Edited on Wednesday, 15 July 2009 at 4:34 AM

Journée d'Anniversaire

Journée d'Anniversaire

La sonnerie de mon réveil sonne. J'ouvre un ½il, je souris! Aujourd'hui j'ai 18 ans! Je suis heureuse, se soir seras le plus beau soir de ma vie.
Je me lève vite et vais directement dans la salle de bain. Une bonne douche brulante pour me réveillée.
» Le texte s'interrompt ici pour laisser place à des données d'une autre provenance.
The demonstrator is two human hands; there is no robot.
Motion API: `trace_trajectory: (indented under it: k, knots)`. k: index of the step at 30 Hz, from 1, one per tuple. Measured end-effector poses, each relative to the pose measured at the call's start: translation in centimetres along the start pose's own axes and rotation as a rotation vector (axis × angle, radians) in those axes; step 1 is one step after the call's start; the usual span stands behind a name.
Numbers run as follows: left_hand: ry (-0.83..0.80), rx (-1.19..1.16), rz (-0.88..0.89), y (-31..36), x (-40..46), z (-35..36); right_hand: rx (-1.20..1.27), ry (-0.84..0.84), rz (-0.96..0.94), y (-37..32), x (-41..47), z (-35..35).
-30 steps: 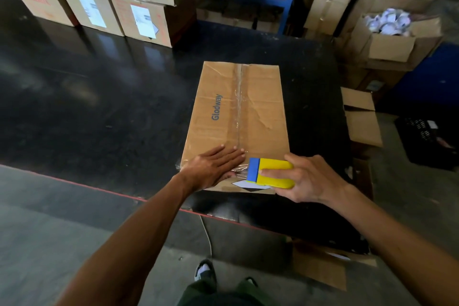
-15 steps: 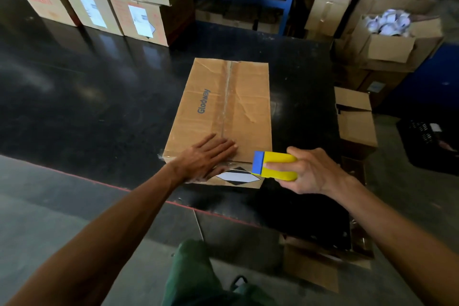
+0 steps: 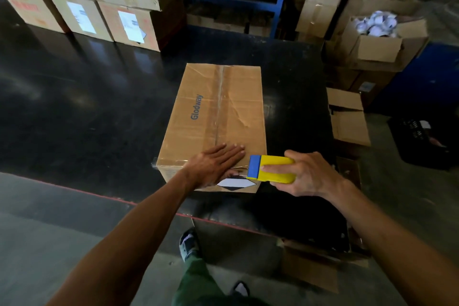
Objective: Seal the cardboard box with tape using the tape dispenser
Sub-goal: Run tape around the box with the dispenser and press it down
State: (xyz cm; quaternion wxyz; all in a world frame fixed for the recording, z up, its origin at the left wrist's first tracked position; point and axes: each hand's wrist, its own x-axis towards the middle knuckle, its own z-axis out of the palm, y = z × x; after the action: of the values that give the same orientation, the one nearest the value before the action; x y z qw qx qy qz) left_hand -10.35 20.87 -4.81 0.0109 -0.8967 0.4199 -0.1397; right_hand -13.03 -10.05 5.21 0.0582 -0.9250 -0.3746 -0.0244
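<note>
Flat left hand [image 3: 214,165] pins the brown cardboard box [image 3: 216,117]!
Right hand [image 3: 304,172] wraps the yellow-and-blue plastic tape dispenser [image 3: 272,169] at the near corner.

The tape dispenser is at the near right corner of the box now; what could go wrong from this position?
1. The tape dispenser sits right of the centre seam, so new tape may miss it.
2. The left hand lies flat beside the dispenser's blue end; fingers could catch on tape or its cutter.
3. The cardboard box is near the table edge and might slide.
</note>
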Motion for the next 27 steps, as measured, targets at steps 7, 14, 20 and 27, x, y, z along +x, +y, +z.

Je vais dans ma chambre je suis encore en serviette de bain, je me poste devant mon armoire que j'ouvre.
_ Que vais-je bien me mettre, reflechis-je tous haut.
Mon frère rentra dans ma chambre sans frapper, encore une fois.
_ Joyeux anniversaire, dit-il
Je lui balançai mon chausson.
_ Non mais tu pourrais frapper, imagine que je sois nue!!!
_ Oh non je ne veux pas voir d'horreur, on en a assez vue pendant la guerre!
Se qui lui valut mon deuxième chausson dans la figure.
_ Sort, je veux m'habiller
Il sortit en courant.
Je ne savais toujours pas quoi me mettre. J'hésiter entre ma robe bleu turquoise et chocolat au décolleter plongeant ou mon jeans noir et un dos nus vert pomme. Je choisis se dernier, je mettrais la robe se soir quand je serais chez Eric.
Je deçendit dans la cuisine prendre mon petit déjeuner. Mon frère était déjà à table avec mon père. Tandis que ma mère était au fourneau à me préparer des crêpes.
_ Bon anniversaire ma chérie, dit mon père.
J'allais le voir pour le prendre dans mes bras.
_ Merci, papa!
Ma mère se précipita dans mes bras, et elle pleurer.
_ Maman il ne faut pas pleurer!
_ Si ma... petite fi...lle à 18 ans ... elle est adul...te mainte...nan, pleurnichat-elle.
_ Et oui je suis majeur, à moi la liberté.
_ T'habite toujours chez nous alors tu es toujours sous nos règle, me rappela mon père
_ Tu es même pas drôle
_ Mort de rire, t'es peut être majeur mais t'es pas libre, me nargua mon frère
_ La ferme Math, répondis-je
_ Les enfants, on ne s dispute pas, dit ma mère qui était retourner à ses crêpe, Margie vient t'assoir et mange tes crêpe tant qu'elle sont encore chaude, poursuivit-elle
Je m'assis donc a ma place Math me tira la langue, qu'est-ce qu'il pouvait être puéril!! Je mis le sucre sur mes crêpe :
_ Elles sont très bonne maman
_ Merci ma chérie
Le petit déjeuner resta silencieux pendant un moment puis ma mère pris la parole :
_ Margie, Math montez je vous emmené au lycée.
Je monte dans ma chambre, je prends mon sac posé sur mon bureau. Je descends vite, il me tarder de voir mes amies.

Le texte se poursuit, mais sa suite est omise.